This section describes how InnoDB tables,
indexes, and their associated metadata is represented at the
physical level. This information is primarily useful for
performance tuning and troubleshooting.
MySQL stores its data dictionary information for tables in
.frm files in database
directories. Unlike other MySQL storage engines,
InnoDB also encodes information about the
table in its own internal data dictionary inside the
tablespace. When MySQL drops a table or a database, it deletes
one or more .frm files as well as the
corresponding entries inside the InnoDB
data dictionary. You cannot move InnoDB
tables between databases simply by moving the
.frm files.
Every InnoDB table has a special index
called the clustered
index where the data for the rows is stored. Typically,
the clustered index is synonymous with the
primary key. To get
the best performance from queries, inserts, and other database
operations, you must understand how InnoDB uses the clustered
index to optimize the most common lookup and DML operations
for each table.
When you define a PRIMARY KEY on your
table, InnoDB uses it as the clustered
index. Define a primary key for each table that you
create. If there is no logical unique and non-null column
or set of columns, add a new
auto-increment
column, whose values are filled in automatically.
If you do not define a PRIMARY KEY for
your table, MySQL locates the first
UNIQUE index where all the key columns
are NOT NULL and
InnoDB uses it as the clustered index.
If the table has no PRIMARY KEY or
suitable UNIQUE index,
InnoDB internally generates a hidden
clustered index on a synthetic column containing row ID
values. The rows are ordered by the ID that
InnoDB assigns to the rows in such a
table. The row ID is a 6-byte field that increases
monotonically as new rows are inserted. Thus, the rows
ordered by the row ID are physically in insertion order.
Accessing a row through the clustered index is fast because
the index search leads directly to the page with all the row
data. If a table is large, the clustered index architecture
often saves a disk I/O operation when compared to storage
organizations that store row data using a different page from
the index record. (For example, MyISAM uses
one file for data rows and another for index records.)
All indexes other than the clustered index are known as
secondary indexes.
In InnoDB, each record in a secondary index
contains the primary key columns for the row, as well as the
columns specified for the secondary index.
InnoDB uses this primary key value to
search for the row in the clustered index.
If the primary key is long, the secondary indexes use more space, so it is advantageous to have a short primary key.
For coding guidelines to take advantage of
InnoDB clustered and secondary indexes, see
Section 8.3.2, “Using Primary Keys”
Section 8.3, “Optimization and Indexes”
Section 8.5, “Optimizing for InnoDB Tables”
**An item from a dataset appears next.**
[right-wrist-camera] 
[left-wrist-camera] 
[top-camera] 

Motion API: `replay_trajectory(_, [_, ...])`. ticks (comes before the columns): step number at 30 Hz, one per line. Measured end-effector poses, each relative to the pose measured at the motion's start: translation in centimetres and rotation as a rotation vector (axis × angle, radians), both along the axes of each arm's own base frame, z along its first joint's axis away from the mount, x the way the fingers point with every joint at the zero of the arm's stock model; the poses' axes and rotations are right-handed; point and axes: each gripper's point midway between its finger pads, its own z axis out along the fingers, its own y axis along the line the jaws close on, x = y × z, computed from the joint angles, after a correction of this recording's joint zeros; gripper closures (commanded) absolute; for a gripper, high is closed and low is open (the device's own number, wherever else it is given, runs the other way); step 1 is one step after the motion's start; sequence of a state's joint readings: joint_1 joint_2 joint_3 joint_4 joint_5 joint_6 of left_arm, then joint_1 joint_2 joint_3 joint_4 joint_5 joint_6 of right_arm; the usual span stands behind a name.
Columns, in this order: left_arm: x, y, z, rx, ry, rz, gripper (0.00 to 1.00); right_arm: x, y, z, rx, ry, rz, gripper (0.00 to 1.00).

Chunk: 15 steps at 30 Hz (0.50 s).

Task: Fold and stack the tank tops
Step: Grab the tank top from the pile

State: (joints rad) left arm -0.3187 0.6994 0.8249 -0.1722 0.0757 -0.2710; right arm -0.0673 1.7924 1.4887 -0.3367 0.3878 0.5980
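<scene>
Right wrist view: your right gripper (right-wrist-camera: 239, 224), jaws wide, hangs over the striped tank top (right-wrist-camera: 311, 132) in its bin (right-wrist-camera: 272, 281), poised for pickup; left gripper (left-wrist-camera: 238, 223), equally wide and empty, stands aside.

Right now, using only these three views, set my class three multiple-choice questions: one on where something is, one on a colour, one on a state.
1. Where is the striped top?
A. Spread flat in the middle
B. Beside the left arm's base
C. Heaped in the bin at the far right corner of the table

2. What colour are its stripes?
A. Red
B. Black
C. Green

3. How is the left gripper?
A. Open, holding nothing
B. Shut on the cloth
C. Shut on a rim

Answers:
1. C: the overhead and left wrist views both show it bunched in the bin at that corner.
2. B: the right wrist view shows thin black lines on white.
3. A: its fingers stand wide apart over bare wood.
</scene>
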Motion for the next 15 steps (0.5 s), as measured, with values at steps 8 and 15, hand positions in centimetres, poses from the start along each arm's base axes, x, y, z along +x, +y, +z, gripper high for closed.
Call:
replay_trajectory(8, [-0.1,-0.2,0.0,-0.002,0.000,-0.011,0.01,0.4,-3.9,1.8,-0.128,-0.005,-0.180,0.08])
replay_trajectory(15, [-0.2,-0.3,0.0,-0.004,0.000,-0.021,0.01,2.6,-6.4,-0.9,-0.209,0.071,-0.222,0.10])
Section 8.3.2, “Using Primary Keys”.
A special kind of index, the FULLTEXT
index, helps InnoDB deal with queries and
DML operations involving text-based columns and the words they
contain. These indexes are physically represented as entire
InnoDB tables, which are acted upon by SQL
keywords such as the FULLTEXT clause of the
CREATE INDEX statement, the
MATCH() ... AGAINST syntax in a
SELECT statement, and the
OPTIMIZE TABLE statement. For
usage information, see Section 12.9, “Full-Text Search Functions”.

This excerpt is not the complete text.